Problem requirements: Scan the data below. Pull out each line where "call" occurs.

Stored records:

^^^^

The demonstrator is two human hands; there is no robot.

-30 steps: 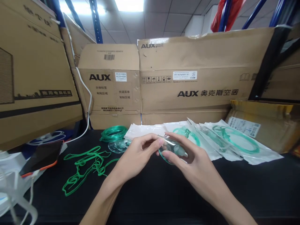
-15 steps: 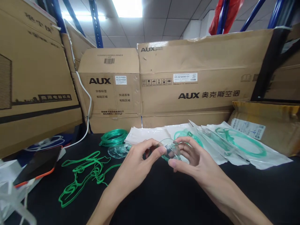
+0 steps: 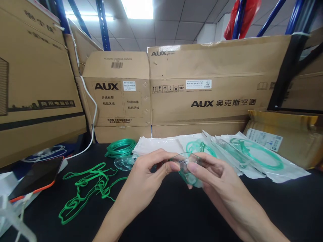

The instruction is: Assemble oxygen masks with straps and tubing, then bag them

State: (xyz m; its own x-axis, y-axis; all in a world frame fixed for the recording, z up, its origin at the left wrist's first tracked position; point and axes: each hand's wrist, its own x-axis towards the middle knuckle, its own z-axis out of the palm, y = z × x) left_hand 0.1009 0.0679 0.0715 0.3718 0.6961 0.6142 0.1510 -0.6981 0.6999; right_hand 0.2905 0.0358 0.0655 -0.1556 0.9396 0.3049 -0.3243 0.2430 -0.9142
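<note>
Left hand (image 3: pixel 150 168) and right hand (image 3: pixel 217 174) pinch the clear mask (image 3: pixel 191 178) over the worktop (image 3: pixel 161 215); handling looks unfinished, mask not set down. Green straps (image 3: pixel 102 185) lie loose at its 9 o'clock; beyond, coiled tubing (image 3: pixel 118 153) at 10, bagged tubing (image 3: pixel 271 166) around 2.

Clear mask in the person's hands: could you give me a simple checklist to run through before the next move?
1. Left hand holding the clear mask: ok.
2. Right hand holding it too: ok.
3. Mask's inner parts properly seated: cannot tell, fingers cover much of it.
4. Green bands untangled: not ok, they lie looped and twisted.
5. Green tubing neatly coiled: ok.
</note>
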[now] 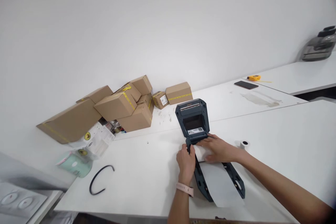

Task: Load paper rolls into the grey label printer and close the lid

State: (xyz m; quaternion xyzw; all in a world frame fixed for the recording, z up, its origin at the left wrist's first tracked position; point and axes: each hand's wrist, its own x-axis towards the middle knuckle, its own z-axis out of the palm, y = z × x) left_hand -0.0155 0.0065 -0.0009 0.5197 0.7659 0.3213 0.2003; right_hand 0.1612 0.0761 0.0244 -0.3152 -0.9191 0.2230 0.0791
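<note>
Two-handed work at an open label printer [201, 182]

We judge the printer to be hard plastic and fairly weighty, best held low by both sides of its body rather than by the raised lid [193, 113], whose hinge could take strain. The white paper roll [201, 153] inside looks light and firm, likely to spin if pushed on one side; we would hold it by its ends. Its loose paper strip [219, 182] seems thin, smooth and easy to crease.

We have the printer at the near edge of the white table [147, 182], its lid standing at the far end. Our left hand [186, 163] curls against its left wall, though we cannot tell whether it grips. Our right hand [217, 148] is open, fingers extended over the roll, which lies between our hands. The strip runs nearward beneath them, and a small roll [242, 146] sits to the right.
</note>
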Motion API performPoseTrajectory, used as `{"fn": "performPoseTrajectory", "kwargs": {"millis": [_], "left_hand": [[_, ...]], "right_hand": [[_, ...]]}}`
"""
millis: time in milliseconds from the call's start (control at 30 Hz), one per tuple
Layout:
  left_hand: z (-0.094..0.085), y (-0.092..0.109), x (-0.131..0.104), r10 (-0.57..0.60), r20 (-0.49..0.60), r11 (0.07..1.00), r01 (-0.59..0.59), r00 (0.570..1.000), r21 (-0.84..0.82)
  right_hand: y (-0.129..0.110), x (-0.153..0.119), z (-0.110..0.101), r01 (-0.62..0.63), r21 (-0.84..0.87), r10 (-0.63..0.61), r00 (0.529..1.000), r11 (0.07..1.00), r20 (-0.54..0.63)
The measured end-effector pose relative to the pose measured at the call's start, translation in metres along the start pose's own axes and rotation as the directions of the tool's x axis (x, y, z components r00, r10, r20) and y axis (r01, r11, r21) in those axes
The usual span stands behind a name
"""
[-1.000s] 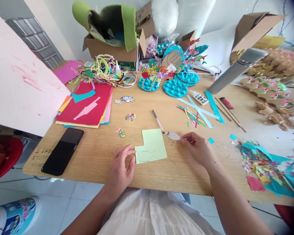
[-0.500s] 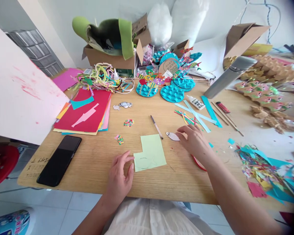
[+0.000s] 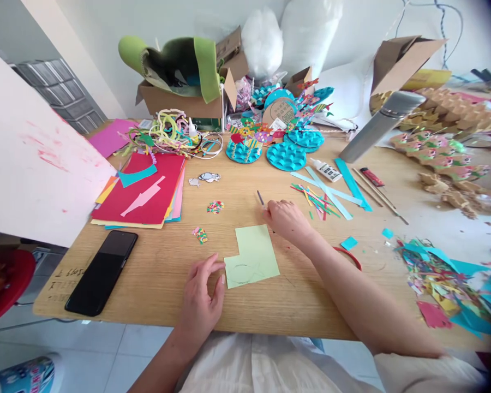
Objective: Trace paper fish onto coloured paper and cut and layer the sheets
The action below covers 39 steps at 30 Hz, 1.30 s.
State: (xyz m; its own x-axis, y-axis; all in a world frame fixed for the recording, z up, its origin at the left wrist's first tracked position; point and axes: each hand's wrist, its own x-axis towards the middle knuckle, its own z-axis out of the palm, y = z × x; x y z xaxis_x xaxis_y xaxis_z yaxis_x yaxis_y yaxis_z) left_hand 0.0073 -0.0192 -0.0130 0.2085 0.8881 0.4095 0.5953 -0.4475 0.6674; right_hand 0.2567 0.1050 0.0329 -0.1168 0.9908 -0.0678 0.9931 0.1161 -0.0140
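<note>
Currently, right hand over the pen, near the middle of the desk. Pen's far end shows past the fingers; most of the rest is covered. Right grip: fingers bent downward, undersides hidden, so whether they have closed on the pen cannot be told.

Left hand near the desk's front edge. Left grip: thumb and forefinger parted, fingers loosely curled, holding nothing; fingertips at the left edge of the green paper, contact unclear. Paper lies flat between the 2 hands, notched at its far left corner, with a faint drawn outline on its near part.

Beyond the left hand: 2 small heaps of confetti, 1 nearer, 1 farther. Past those, 2 fish cut-outs. Black phone well to the left. By the right forearm, a blue paper square and a curved red item, partly covered.
</note>
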Motion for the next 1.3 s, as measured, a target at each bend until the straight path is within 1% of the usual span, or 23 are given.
{"fn": "performPoseTrajectory", "kwargs": {"millis": [100,167,200,233,300,333,400,467,533,567,633,700,733,800,900,933,1000,1067,1133,1200,1300], "left_hand": [[-0.005,0.003,0.002,0.0,0.005,1.0,0.0,1.0,-0.02],[-0.011,0.01,0.01,0.018,0.012,0.999,-0.018,1.0,-0.032],[-0.014,0.015,0.017,0.04,0.013,0.999,-0.039,0.999,-0.035],[-0.017,0.021,0.027,0.085,0.003,0.996,-0.085,0.996,-0.032],[-0.018,0.034,0.05,0.158,-0.021,0.987,-0.159,0.987,-0.035],[-0.016,0.039,0.062,0.188,-0.039,0.981,-0.189,0.981,-0.043],[-0.008,0.047,0.084,0.195,-0.073,0.976,-0.201,0.978,-0.083],[0.005,0.048,0.099,0.136,-0.062,0.975,-0.145,0.989,-0.166],[0.019,0.043,0.105,0.018,-0.008,0.956,-0.019,1.0,-0.291],[0.025,0.039,0.106,-0.049,0.035,0.93,0.058,0.998,-0.364],[0.035,0.033,0.105,-0.161,0.151,0.84,0.215,0.975,-0.497],[0.039,0.03,0.102,-0.211,0.261,0.736,0.329,0.942,-0.591],[0.04,0.03,0.101,-0.219,0.303,0.691,0.366,0.928,-0.623],[0.041,0.032,0.101,-0.238,0.346,0.626,0.416,0.908,-0.66],[0.042,0.032,0.102,-0.307,0.355,0.557,0.469,0.883,-0.685],[0.043,0.031,0.102,-0.325,0.348,0.541,0.475,0.879,-0.694],[0.044,0.029,0.101,-0.339,0.34,0.519,0.476,0.877,-0.71],[0.045,0.026,0.1,-0.336,0.335,0.516,0.469,0.881,-0.717],[0.046,0.025,0.099,-0.335,0.327,0.526,0.463,0.884,-0.713],[0.045,0.025,0.099,-0.335,0.308,0.538,0.449,0.89,-0.713],[0.042,0.028,0.098,-0.329,0.276,0.535,0.419,0.903,-0.733]], "right_hand": [[0.017,-0.016,-0.008,-0.073,0.036,0.073,0.997,0.997,-0.003],[0.03,-0.027,-0.013,-0.11,0.08,0.11,0.994,0.991,0.009],[0.035,-0.032,-0.014,-0.124,0.127,0.122,0.992,0.984,0.021],[0.039,-0.035,-0.016,-0.133,0.189,0.129,0.991,0.973,0.033],[0.04,-0.04,-0.018,-0.138,0.346,0.133,0.99,0.928,0.04],[0.038,-0.041,-0.019,-0.123,0.426,0.125,0.992,0.896,0.024],[0.028,-0.044,-0.02,-0.037,0.569,0.082,0.995,0.821,-0.053],[0.015,-0.048,-0.02,0.106,0.683,0.01,0.986,0.723,-0.164],[0.003,-0.054,-0.018,0.249,0.73,-0.07,0.961,0.636,-0.267],[-0.002,-0.057,-0.017,0.315,0.725,-0.109,0.942,0.613,-0.317],[-0.01,-0.062,-0.013,0.423,0.68,-0.187,0.899,0.599,-0.395],[-0.014,-0.066,-0.01,0.487,0.64,-0.247,0.868,0.594,-0.431],[-0.015,-0.067,-0.009,0.498,0.64,-0.262,0.863,0.585,-0.431],[-0.015,-0.068,-0.008,0.463,0.693,-0.261,0.886,0.553,-0.383],[-0.013,-0.068,-0.008,0.315,0.836,-0.251,0.943,0.449,-0.22],[-0.012,-0.068,-0.008,0.259,0.878,-0.253,0.953,0.402,-0.165],[-0.01,-0.068,-0.008,0.17,0.934,-0.247,0.965,0.315,-0.092],[-0.01,-0.068,-0.007,0.112,0.956,-0.227,0.973,0.27,-0.049],[-0.01,-0.069,-0.006,0.084,0.959,-0.218,0.976,0.27,-0.024],[-0.011,-0.07,-0.005,0.084,0.954,-0.227,0.974,0.287,-0.017],[-0.014,-0.072,-0.004,0.135,0.942,-0.21,0.975,0.308,-0.071]]}}
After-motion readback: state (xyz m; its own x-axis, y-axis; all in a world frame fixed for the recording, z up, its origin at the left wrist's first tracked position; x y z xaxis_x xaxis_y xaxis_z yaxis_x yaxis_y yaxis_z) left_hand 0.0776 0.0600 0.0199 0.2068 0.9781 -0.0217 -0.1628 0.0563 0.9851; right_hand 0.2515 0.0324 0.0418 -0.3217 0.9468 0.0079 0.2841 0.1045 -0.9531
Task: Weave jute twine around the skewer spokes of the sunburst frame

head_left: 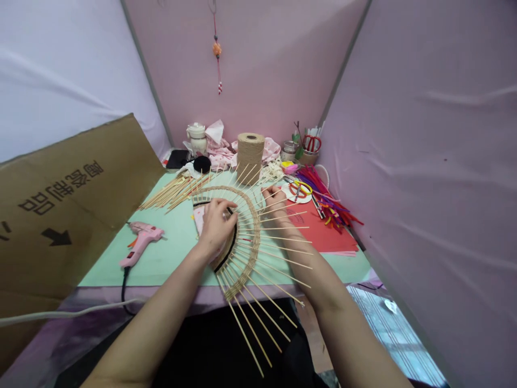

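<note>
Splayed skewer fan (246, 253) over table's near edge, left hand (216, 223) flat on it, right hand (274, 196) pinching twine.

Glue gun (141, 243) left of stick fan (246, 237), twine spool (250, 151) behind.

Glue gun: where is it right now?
In the head view, the pink glue gun lies on the green mat, on the left, apart from the left hand, beside the cardboard sheet.
</note>
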`<state>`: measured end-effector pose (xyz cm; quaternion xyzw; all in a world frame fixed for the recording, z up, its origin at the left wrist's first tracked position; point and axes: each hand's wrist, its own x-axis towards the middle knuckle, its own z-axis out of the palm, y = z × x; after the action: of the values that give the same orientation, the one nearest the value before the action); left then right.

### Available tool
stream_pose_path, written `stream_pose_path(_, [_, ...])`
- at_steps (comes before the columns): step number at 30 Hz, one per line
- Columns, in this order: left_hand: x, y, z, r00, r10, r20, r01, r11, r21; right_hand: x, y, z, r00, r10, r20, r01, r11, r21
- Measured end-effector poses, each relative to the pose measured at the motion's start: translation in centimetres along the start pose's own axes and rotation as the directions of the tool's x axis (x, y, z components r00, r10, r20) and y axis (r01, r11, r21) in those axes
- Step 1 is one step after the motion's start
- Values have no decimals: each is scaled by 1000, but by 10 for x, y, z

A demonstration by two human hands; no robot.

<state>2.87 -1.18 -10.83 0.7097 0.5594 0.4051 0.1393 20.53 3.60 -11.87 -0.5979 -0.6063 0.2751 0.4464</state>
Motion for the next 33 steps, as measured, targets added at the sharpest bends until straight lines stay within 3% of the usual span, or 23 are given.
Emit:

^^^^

Written solution:
millis: time in milliseconds from the call's start (control at 30 Hz), one per tuple
The measured end-effector pose relative to the pose measured at the call's start, translation in metres along the start pose's own axes and rotation as the directions of the tool's x axis (x, y, z components r00, r10, r20) and y axis (r01, r11, r21) in those axes

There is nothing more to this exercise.